Third transmission: the current account
Zoom out from prices to the balance of payments and the strain is clearest. India's oil trade deficit ran near $120 billion in FY26, and forecasters now see the current account deficit widening toward 2.0–2.2% of GDP, up from well under 1% a year ago, almost entirely on the oil line. India's services surplus, its great external shock-absorber, softens the blow but does not erase it.
A wider deficit is exactly what makes the rupee fragile and foreign investors cautious, which brings the loop back to the market.
Fourth transmission: the market
Indian equities have felt all of it. The Sensex and Nifty fell about 2.8% and 1.9% in May, with West Asia, a weak rupee, imported-inflation fears and foreign selling all pulling the same way. The sharper pain came earlier: a single session in mid-March took the Sensex down 1,460 points, part of a three-week stretch that wiped out roughly ₹20 lakh crore of investor wealth.

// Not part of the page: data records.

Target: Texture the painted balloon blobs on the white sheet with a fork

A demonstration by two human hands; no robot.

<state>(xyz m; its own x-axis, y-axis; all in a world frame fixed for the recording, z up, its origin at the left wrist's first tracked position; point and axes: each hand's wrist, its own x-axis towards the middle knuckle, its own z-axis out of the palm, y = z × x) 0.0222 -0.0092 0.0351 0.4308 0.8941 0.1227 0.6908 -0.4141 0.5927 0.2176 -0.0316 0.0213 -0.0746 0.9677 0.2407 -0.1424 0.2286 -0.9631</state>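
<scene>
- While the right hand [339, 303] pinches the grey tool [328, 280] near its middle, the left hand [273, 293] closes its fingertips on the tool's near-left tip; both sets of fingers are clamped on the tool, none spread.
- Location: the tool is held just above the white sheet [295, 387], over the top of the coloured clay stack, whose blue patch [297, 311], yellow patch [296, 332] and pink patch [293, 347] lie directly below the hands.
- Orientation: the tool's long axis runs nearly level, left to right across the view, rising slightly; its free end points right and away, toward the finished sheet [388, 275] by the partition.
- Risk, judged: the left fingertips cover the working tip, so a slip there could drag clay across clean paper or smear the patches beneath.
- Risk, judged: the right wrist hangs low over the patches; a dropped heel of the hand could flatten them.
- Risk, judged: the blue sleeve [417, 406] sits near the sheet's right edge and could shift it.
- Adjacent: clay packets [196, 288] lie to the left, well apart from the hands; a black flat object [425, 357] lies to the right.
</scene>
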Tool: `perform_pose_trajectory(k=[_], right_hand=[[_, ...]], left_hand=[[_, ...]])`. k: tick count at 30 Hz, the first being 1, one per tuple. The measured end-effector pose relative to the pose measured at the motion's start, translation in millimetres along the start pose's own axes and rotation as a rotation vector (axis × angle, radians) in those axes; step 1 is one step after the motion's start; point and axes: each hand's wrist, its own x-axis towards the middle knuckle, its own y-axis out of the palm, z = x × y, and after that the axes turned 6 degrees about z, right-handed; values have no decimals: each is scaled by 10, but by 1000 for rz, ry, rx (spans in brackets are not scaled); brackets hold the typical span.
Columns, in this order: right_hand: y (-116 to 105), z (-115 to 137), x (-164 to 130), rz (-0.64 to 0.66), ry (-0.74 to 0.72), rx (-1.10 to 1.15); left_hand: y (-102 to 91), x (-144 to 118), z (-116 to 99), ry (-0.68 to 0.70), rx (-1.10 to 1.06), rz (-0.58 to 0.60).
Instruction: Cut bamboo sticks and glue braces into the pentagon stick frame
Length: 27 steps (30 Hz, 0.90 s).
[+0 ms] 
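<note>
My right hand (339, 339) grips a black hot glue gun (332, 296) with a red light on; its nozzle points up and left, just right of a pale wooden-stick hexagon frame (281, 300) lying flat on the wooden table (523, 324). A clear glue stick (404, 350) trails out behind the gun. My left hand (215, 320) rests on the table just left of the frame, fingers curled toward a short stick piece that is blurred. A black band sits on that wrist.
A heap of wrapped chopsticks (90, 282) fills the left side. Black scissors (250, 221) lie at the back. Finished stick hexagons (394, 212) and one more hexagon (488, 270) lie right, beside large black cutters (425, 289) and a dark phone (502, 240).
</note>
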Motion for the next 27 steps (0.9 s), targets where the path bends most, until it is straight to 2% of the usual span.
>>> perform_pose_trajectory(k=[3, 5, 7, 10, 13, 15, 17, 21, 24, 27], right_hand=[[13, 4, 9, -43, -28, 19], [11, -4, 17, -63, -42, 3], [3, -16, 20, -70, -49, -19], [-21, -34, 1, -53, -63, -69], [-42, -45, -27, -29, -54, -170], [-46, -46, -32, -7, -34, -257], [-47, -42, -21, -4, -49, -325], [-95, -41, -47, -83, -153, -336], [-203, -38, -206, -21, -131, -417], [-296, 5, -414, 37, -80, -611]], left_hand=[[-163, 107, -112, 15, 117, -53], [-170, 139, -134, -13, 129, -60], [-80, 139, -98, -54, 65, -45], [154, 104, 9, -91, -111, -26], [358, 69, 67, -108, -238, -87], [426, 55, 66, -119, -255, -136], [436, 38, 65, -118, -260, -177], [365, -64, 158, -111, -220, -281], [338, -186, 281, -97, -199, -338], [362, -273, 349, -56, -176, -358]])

Underneath the index, an oil shock sorts winners from losers fast. On the wrong side sit the obvious consumers of crude: oil marketing companies caught between global prices and a shielded pump; paint makers like Asian Paints and Berger, whose resins and solvents are crude derivatives; aviation, where jet fuel is 40–45% of an airline's costs and has roughly tripled, enough that the government has stepped in with ₹100 billion of support to keep fares manageable; and the broad sweep of tyres, plastics and chemicals. On the right side sit the upstream producers, ONGC, Oil India, for whom a higher crude price is simply more revenue, and, more subtly, the rupee-earning exporters in IT and pharma, for whom a weaker rupee is a quiet tailwind even as the rest of the tape sells off.
The levels that matter
Strip out the daily noise and crude resolves into three regimes for Indian equities:
| Brent crude | Market reaction | The read |
|---|---|---|
| Below $90 | Relief rally | The import bill eases, the rupee finds a floor and the inflation scare fades, risk appetite comes back. |
| $90 – $100 | Sideways, range-bound | Costs are uncomfortable but absorbable; the Hormuz overhang caps the upside. The market waits for a signal. |
| Above $100 | Downward pressure | Imported inflation, a weaker rupee and a widening current-account deficit drag on sentiment and earnings. |
With Brent in the high-$90s today, the market is sitting squarely in that middle band, which is exactly why it has been chopping sideways rather than trending.
The view
An oil shock is the rare macro event that touches every part of the Indian story at once, the currency, prices, the external account and the index, which is why it deserves more attention than a single bad print. The good news is that the proximate cause is geopolitical, and geopolitics can de-escalate as fast as it escalates; the moment Hormuz genuinely reopens, much of this unwinds.
The risk is the other path: crude that simply sits above $100 long enough to harden into the base case. That is the line to watch, not the daily spot, but whether the high price sticks. Because India can absorb a spike. What it cannot easily absorb is a plateau.